* **Exercise details**: Every line below needs to be printed again exactly, without any of its pictures.

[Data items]
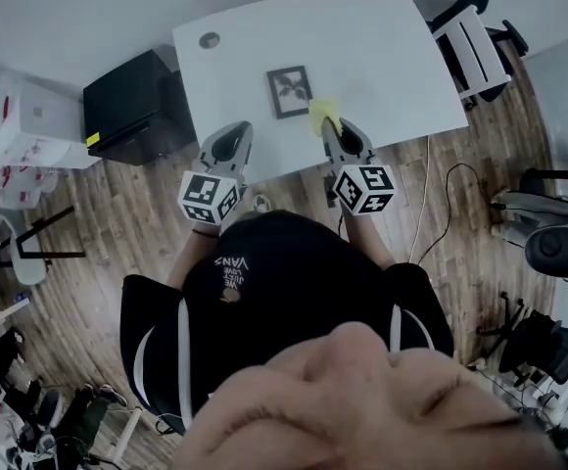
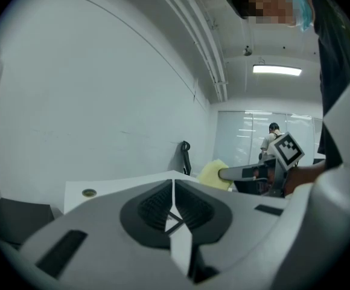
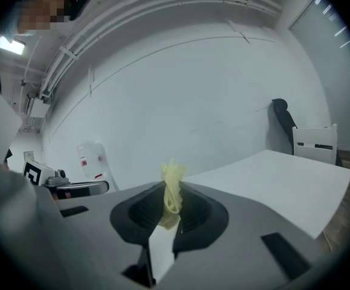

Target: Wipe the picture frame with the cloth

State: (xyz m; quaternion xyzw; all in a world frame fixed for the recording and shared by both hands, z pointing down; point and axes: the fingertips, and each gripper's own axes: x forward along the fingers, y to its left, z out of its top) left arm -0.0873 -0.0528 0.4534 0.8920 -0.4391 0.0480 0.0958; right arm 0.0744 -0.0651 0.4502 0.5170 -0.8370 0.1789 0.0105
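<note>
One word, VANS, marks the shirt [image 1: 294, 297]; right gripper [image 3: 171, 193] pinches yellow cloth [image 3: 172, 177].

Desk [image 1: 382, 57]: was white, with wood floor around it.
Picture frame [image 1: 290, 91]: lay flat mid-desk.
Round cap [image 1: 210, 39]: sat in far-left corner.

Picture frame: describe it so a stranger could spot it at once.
On the white table, near the edge closest to the person, lies the picture frame, flat, just left of the yellow cloth. It is the only dark-rimmed square there, with a pale mat around a dark motif.
</note>
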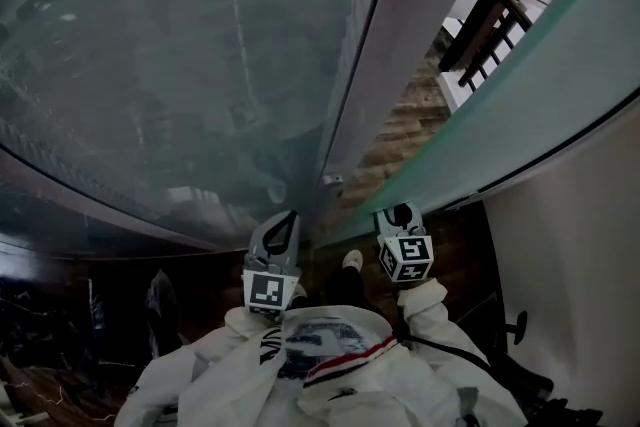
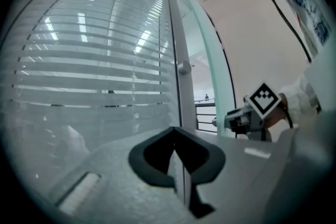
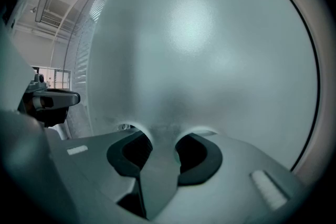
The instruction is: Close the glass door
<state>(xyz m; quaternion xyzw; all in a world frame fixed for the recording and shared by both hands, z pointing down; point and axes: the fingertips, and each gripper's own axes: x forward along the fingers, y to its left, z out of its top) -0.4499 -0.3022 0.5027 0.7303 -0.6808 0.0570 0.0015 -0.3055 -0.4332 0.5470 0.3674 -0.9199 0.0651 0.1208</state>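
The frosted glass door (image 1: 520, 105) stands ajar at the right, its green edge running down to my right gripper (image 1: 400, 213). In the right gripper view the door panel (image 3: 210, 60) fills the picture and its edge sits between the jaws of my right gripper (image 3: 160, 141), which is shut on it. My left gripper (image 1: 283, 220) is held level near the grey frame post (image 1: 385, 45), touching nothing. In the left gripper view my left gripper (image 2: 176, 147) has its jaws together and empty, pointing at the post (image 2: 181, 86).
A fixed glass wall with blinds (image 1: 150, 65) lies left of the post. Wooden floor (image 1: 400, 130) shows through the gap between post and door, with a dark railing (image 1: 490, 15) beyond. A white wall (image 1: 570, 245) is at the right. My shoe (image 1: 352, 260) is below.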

* **Solved problem**:
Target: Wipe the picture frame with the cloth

State: (xyz m; quaternion xyzw; all in a world frame fixed for the recording and shared by both hands, z pointing down; point and axes: the fingertips, and each gripper's own axes: x forward along the fingers, y to its left, z out of its top) left arm -0.0873 -0.0528 0.4534 0.8920 -0.4391 0.0480 0.0958; right arm 0.0744 -0.0651 0.4502 0.5170 -0.8370 0.1789 0.0105
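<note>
One word, VANS, marks the shirt [image 1: 294, 297]; right gripper [image 3: 171, 193] pinches yellow cloth [image 3: 172, 177].

Desk [image 1: 382, 57]: was white, with wood floor around it.
Picture frame [image 1: 290, 91]: lay flat mid-desk.
Round cap [image 1: 210, 39]: sat in far-left corner.

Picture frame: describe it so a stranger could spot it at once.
On the white table, near the edge closest to the person, lies the picture frame, flat, just left of the yellow cloth. It is the only dark-rimmed square there, with a pale mat around a dark motif.
</note>
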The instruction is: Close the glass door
<state>(xyz m; quaternion xyzw; all in a world frame fixed for the recording and shared by both hands, z pointing down; point and axes: the fingertips, and each gripper's own axes: x forward along the fingers, y to its left, z out of its top) -0.4499 -0.3022 0.5027 0.7303 -0.6808 0.0570 0.0015 -0.3055 -0.4332 0.5470 0.3674 -0.9199 0.0651 0.1208</state>
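The frosted glass door (image 1: 520, 105) stands ajar at the right, its green edge running down to my right gripper (image 1: 400, 213). In the right gripper view the door panel (image 3: 210, 60) fills the picture and its edge sits between the jaws of my right gripper (image 3: 160, 141), which is shut on it. My left gripper (image 1: 283, 220) is held level near the grey frame post (image 1: 385, 45), touching nothing. In the left gripper view my left gripper (image 2: 176, 147) has its jaws together and empty, pointing at the post (image 2: 181, 86).
A fixed glass wall with blinds (image 1: 150, 65) lies left of the post. Wooden floor (image 1: 400, 130) shows through the gap between post and door, with a dark railing (image 1: 490, 15) beyond. A white wall (image 1: 570, 245) is at the right. My shoe (image 1: 352, 260) is below.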

No further answer will be given.